LISTED ENTRIES Block Start
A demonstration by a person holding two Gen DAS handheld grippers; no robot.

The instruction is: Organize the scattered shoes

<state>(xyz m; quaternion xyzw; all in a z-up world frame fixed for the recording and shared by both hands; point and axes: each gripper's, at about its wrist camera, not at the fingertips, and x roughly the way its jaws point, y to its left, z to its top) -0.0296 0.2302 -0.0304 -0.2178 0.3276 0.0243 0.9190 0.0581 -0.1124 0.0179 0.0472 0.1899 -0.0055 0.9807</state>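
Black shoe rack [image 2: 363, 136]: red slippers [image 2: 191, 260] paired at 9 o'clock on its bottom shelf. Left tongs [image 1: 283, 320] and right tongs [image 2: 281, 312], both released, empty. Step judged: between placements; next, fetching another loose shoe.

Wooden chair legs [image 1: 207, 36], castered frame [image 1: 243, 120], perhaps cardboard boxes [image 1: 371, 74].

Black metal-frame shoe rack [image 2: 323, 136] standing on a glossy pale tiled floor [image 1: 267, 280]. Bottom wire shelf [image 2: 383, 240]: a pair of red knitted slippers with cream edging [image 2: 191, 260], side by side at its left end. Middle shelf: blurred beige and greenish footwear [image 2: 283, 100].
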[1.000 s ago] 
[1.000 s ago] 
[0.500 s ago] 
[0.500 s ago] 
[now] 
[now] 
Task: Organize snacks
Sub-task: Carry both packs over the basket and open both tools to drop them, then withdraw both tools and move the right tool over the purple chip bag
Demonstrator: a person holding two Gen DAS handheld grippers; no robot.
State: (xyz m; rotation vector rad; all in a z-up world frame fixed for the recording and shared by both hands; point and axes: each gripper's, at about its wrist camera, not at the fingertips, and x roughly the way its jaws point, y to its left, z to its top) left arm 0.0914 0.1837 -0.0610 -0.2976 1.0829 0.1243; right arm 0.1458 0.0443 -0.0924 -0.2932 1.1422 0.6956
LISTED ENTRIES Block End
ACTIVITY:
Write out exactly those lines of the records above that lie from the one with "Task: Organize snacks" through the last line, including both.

RESPONSE AREA:
Task: Organize snacks
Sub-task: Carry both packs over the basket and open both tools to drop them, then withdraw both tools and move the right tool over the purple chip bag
Demonstrator: a person holding two Gen DAS handheld grippers; no robot.
State: (xyz m; rotation vector rad; all in a z-up world frame fixed for the recording and shared by both hands; point and axes: each gripper's, at about its wrist camera, not at the fingertips, and x roughly the way its jaws point, y to its left, z to its top) left arm 0.0914 0.1837 -0.0610 -0.2976 1.0829 0.1243; right arm 0.1458 0.0443 -0.0924 -0.2932 1.1422 0.6956

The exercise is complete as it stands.